(Bloomberg) -- The euro-area economy barely grew at the end of 2019 as unexpected contractions in France and Italy dealt the bloc its weakest quarter in almost seven years.
The surprise slump in two of the region’s biggest nations is yet another blow for their governments. President Emmanuel Macron is already under fire amid protests over controversial pension reforms, while Italy’s fragile coalition is scarred by internal skirmishes.
Output in the 19-nation region rose just 0.1% in the fourth quarter, down from 0.3% in the previous period, and underlying inflation slowed in January to the weakest in three months. The French economy shrank 0.1%, and Italy posted a 0.3% contraction. Germany has previously said it posted slight growth at the end of 2019 -- the official reading is due next month.
The economic gloom may prove to be temporary. Surveys have suggested that the rot has been stemmed for now. The European Central Bank says the risks to the outlook have become “less pronounced,” and more signs of improving momentum came Thursday when the European Commission reported a marked rise in sentiment in January, led by manufacturing and construction.
What Bloomberg’s Economists Say
“Growth momentum is set to build into 2020 reflecting fewer risks from the global economy -- trade tension between the U.S. and China have eased somewhat and the worst type of Brexit should be avoided. We see quarterly growth of 0.3% through 2020.”
-- Jamie Rush.
Still, the reports could revive calls for more spending by countries that have fiscal space, such as Germany.
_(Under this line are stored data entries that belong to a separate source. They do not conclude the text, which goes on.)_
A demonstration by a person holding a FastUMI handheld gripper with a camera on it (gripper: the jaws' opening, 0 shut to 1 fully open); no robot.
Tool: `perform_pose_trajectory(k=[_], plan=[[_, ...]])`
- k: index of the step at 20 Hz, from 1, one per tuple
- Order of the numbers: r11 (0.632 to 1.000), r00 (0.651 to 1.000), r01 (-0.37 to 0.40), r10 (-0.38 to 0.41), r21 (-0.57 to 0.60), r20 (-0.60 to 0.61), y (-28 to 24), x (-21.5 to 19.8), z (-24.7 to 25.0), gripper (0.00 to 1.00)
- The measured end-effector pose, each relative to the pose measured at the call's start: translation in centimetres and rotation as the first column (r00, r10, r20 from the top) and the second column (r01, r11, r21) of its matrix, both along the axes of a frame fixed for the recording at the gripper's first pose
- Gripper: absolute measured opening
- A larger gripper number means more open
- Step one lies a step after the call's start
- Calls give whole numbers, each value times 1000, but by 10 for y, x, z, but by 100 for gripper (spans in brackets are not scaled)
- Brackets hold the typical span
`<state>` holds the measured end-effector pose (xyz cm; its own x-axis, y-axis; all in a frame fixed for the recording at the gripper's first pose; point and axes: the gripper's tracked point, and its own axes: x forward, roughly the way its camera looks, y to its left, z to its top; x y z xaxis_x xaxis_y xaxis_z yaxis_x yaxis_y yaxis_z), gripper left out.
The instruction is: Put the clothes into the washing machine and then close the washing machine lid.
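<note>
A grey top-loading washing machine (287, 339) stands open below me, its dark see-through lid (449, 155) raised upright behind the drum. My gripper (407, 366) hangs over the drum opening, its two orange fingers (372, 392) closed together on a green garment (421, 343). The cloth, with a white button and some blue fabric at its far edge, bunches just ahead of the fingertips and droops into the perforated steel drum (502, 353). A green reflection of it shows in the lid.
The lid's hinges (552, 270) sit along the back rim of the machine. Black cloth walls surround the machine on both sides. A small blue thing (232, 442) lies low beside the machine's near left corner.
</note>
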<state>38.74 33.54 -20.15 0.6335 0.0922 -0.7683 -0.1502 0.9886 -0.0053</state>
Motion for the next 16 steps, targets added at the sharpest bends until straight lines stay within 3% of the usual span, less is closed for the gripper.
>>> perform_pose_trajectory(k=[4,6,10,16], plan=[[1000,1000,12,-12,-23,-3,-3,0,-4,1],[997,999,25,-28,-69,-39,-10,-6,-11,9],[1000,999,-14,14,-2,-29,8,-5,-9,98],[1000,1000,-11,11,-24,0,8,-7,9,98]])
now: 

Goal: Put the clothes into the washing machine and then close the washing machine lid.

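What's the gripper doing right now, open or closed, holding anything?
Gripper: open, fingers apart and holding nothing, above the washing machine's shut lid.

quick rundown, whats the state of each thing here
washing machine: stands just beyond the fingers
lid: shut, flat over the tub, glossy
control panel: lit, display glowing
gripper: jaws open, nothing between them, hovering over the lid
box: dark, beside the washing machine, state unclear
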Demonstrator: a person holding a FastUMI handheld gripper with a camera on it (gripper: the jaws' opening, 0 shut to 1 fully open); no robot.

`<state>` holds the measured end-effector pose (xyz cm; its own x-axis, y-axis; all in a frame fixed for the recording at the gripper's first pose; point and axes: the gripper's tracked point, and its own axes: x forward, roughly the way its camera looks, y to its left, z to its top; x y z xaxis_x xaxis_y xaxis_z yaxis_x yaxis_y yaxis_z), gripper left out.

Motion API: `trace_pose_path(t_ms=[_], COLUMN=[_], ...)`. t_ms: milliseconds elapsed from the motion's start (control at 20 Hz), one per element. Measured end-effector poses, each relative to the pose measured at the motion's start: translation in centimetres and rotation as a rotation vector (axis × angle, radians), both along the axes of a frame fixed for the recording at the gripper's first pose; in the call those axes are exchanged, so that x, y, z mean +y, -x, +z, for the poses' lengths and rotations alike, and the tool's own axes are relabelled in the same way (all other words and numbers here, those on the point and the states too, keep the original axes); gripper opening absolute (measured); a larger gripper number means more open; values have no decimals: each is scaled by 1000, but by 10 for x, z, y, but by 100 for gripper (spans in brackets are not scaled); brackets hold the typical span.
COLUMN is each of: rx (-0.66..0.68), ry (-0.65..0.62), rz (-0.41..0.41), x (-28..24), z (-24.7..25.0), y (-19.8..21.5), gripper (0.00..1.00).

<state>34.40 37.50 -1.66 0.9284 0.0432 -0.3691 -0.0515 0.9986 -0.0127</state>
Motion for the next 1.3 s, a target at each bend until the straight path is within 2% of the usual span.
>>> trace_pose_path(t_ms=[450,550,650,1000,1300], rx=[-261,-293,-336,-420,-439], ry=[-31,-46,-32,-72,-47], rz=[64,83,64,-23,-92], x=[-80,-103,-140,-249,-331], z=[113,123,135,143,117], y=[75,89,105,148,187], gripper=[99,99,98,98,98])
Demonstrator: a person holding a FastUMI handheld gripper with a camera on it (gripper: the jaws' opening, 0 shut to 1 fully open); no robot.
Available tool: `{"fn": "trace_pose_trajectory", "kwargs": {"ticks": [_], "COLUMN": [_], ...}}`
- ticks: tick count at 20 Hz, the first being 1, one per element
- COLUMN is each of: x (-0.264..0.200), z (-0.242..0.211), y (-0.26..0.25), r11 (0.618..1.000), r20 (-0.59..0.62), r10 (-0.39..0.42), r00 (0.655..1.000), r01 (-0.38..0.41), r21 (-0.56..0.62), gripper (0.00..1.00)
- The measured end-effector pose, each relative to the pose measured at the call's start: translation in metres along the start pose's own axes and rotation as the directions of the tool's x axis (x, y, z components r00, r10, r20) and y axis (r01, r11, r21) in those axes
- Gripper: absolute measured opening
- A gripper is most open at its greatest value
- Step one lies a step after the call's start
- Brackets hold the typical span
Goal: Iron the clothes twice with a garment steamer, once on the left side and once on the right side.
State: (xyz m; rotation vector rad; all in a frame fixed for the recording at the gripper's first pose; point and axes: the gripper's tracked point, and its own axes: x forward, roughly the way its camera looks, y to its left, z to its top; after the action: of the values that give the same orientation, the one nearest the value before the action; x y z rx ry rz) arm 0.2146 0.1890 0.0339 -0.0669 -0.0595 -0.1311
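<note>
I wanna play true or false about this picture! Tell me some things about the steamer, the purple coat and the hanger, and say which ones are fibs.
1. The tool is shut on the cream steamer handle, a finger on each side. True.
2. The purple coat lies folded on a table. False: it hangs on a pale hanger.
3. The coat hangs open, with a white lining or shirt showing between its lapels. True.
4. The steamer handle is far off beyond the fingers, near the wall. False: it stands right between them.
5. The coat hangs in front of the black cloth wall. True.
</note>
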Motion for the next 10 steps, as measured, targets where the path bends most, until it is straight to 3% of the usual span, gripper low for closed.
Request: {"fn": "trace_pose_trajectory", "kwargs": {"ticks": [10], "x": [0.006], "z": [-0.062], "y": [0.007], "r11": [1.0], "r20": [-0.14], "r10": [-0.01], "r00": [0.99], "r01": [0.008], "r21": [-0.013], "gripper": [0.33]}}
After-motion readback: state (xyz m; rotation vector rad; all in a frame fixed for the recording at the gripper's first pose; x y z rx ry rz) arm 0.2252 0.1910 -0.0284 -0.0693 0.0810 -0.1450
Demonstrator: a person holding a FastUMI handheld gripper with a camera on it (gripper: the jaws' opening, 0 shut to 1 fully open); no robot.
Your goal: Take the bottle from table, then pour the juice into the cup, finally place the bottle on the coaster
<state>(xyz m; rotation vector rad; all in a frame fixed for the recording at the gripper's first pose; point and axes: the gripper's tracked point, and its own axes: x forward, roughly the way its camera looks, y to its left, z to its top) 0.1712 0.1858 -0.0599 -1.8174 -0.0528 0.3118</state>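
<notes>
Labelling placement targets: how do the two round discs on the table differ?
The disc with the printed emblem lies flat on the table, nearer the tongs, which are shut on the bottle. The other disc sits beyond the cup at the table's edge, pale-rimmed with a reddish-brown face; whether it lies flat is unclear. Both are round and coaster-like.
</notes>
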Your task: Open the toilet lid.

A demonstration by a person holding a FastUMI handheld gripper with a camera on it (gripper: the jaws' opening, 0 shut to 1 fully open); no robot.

The ECB has repeatedly called for action, and the European Union’s executive arm is planning to publish a document next week asserting that the euro zone’s fiscal rules are too convoluted.
The yield on German 10-Year debt has slipped in recent days and fell below -0.4% for the first time in three months. The euro was little changed at $1.1031 at 11:57 a.m. Frankfurt time on Friday.
Trade risks have returned to the fore with the U.S. renewing threats last week to raise duties on imports of cars from the EU, and France only narrowly avoiding American tariffs on wine and cheese in a dispute over digital taxation. The U.S. just reported the biggest drop in imports since 2009, and new concerns are emerging such as the coronavirus and the hit to Chinese and global growth.
French cognac maker Remy Cointreau has already sounded a note of caution over the impact of the virus on its business in China and ditched its guidance for the year. Airlines including Germany’s Lufthansa cut flights, and Finnish elevator-maker Kone expect a hit on bottom lines amid factory closures.
French Finance Minister Bruno Le Maire blamed his economy’s poor results on disruptions in ports, the rail network and fuel deposits and highlighted resilient consumption and business investment.
“This temporary slowdown does not call into question the fundamentals of French growth,” he said. Without the curb from companies using up stocks rather than increasing production, the economy would have expanded about 0.3%.
One bright spot was Spain, where the government woke up to more evidence that the economy is one of Europe’s outperformers. Faster-than-anticipated growth of 0.5% was driven by buoyant exports and a strong increase in services.